Ainda assim, a baía nunca mais foi a mesma. “Antes de aterrar, tu pisava no chão e grudava berbigão no pé. Era um criadouro fora de série”, lamenta Aristides. Agora, no lugar do “buraco da draga”, como dizem, os pescadores encontram 6 metros de lodo compactado, que ali caiu e ficou, sem receber os nutrientes que poderiam manter a vida no local. Ou seja, lodo morto, onde berbigão algum se atreve a morar. “Perdemos 40% da reserva”, resume Aristides. E ainda perto da orla: se antes ele pegava os moluscos ao lado de casa, agora precisa navegar até 3 quilômetros para chegar aos bancos.

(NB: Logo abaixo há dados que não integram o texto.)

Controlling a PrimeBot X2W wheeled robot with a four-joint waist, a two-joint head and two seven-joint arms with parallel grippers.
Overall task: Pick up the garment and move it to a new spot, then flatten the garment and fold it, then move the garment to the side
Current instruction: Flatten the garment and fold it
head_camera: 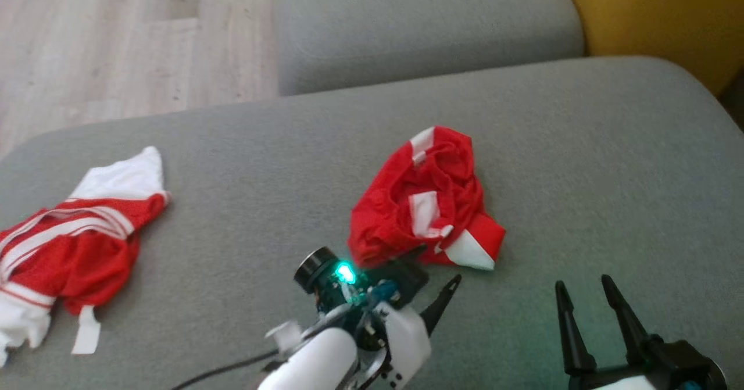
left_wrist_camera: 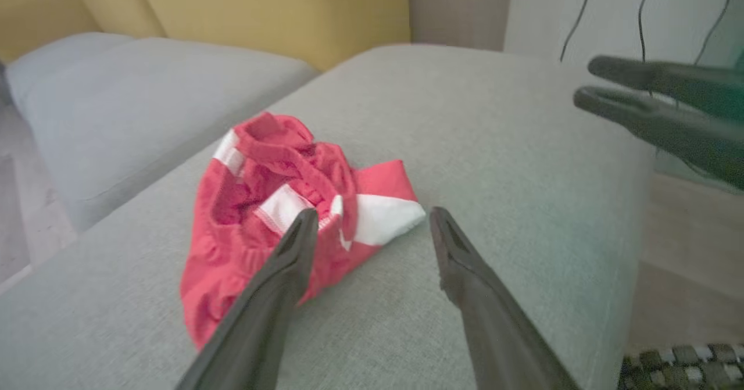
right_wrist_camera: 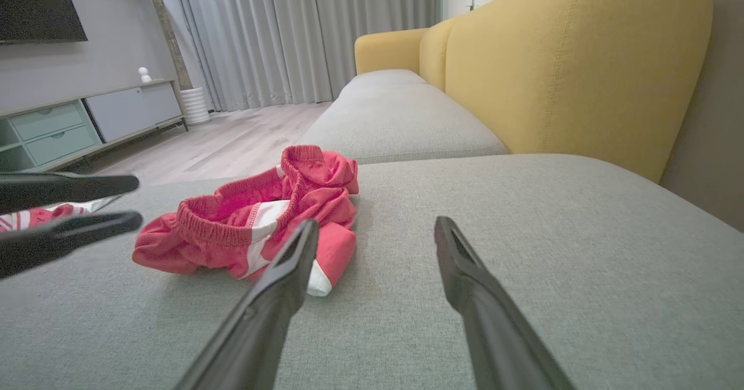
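Note:
A crumpled red and white garment (head_camera: 427,198) lies in a heap on the grey sofa cushion (head_camera: 581,146). My left gripper (head_camera: 433,267) stands open just in front of the heap's near edge; in the left wrist view its left finger overlaps the garment (left_wrist_camera: 273,204) while the left gripper (left_wrist_camera: 373,214) holds nothing. My right gripper (head_camera: 583,282) is open over bare cushion to the right of the heap, apart from it. The right wrist view has the garment (right_wrist_camera: 261,221) ahead and left of the open right gripper (right_wrist_camera: 376,225), with the left gripper (right_wrist_camera: 70,207) coming in from the left.
A second red and white garment (head_camera: 70,244) lies spread at the cushion's left end. Another grey cushion (head_camera: 418,24) sits beyond, with a yellow backrest (head_camera: 657,12) at the right. Wooden floor (head_camera: 116,41) lies past the cushion's far left edge.

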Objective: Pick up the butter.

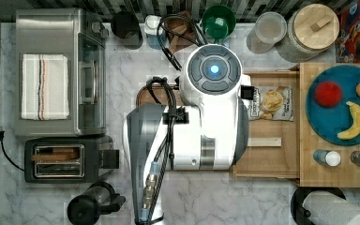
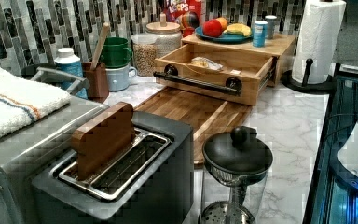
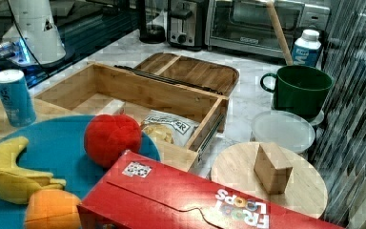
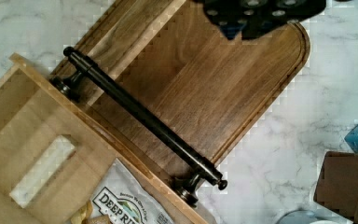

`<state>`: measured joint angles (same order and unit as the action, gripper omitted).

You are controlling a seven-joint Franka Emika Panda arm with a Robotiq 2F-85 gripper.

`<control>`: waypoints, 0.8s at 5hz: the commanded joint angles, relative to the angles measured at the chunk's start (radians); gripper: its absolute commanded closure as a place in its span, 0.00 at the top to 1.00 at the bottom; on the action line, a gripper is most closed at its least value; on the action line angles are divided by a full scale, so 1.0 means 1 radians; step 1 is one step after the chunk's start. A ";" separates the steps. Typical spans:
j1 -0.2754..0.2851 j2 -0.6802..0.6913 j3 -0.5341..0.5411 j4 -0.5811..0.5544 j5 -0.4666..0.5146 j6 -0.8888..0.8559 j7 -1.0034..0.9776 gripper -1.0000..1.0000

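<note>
The butter (image 1: 264, 141) is a pale cream stick lying flat in the open wooden drawer (image 1: 262, 166), near the drawer's front in the top view. It also shows in the wrist view as the butter (image 4: 42, 170), and in the right view as the butter (image 3: 110, 107) beside the chip bag (image 3: 169, 126). My gripper (image 4: 251, 25) is a dark shape hanging over the brown cutting board (image 4: 200, 88), on the far side of the drawer's black handle (image 4: 142, 116) from the butter and well apart from it. In the top view the white arm (image 1: 206, 117) covers the cutting board and hides the gripper.
The chip bag (image 1: 272, 103) lies in the drawer behind the butter. A blue plate (image 1: 330, 119) with fruit and two shakers (image 1: 329, 158) sit on the wooden box. A toaster oven (image 1: 58, 70), toaster (image 1: 65, 159), jars, green mug (image 1: 218, 21) and paper towel roll (image 1: 333, 208) ring the counter.
</note>
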<state>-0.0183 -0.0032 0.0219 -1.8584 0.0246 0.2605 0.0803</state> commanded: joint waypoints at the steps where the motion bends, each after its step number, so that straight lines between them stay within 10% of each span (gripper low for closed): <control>1: -0.001 -0.003 0.001 0.000 0.002 0.006 0.001 0.00; 4: -0.058 -0.111 -0.068 -0.164 -0.040 0.092 -0.087 0.00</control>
<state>-0.0367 -0.0409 0.0123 -2.0215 -0.0084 0.3535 0.0812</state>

E, ainda assim, é pouca a garantia de encontrar os berbigões graúdos de antigamente. Como diz Rosemari, uma das irmãs de André, “tá cada vez mais difícil achar os grados”. O fato é que não só os bancos diminuíram, como também tem mais gente atrás de berbigão. Estima-se em milhares os pescadores que vêm até a reserva extrativista, muitos do continente, coletar os moluscos para complementar a renda. E, para esses, as regras da reserva não valem. Além de ampliar a malha do gancho, de modo a capturar mais berbigões, eles também aumentaram o número de extrações diárias. “Era para ser três vezes por semana e estão tirando três vezes por dia”, reclama Aristides.

Para ele, duas coisas são importantes: mais fiscalização por parte do governo e a imposição de um período de defeso. Hoje na baía pode-se tirar berbigão o ano todo, em qualquer dia da semana. Já ajudaria, por exemplo, se a coleta fosse proibida durante o verão, quando a água mais quente torna o molusco mais frágil. No entanto, é justo no verão que a demanda aumenta, para dar conta do tanto de pastéis de berbigão que se consomem nas praias. Aristides protesta: “Não estão respeitando as leis da natureza. Os pescadores acham que podem tirar tudo agora, mas se esquecem de que têm filhos e netos”. Equalizar o estoque e a demanda, ao que parece, será o desafio para os próximos anos. O chef Ubiratan está otimista: “Vamos trabalhar para que o berbigão nunca falte. E seja tão famoso quanto a ostra daqui”.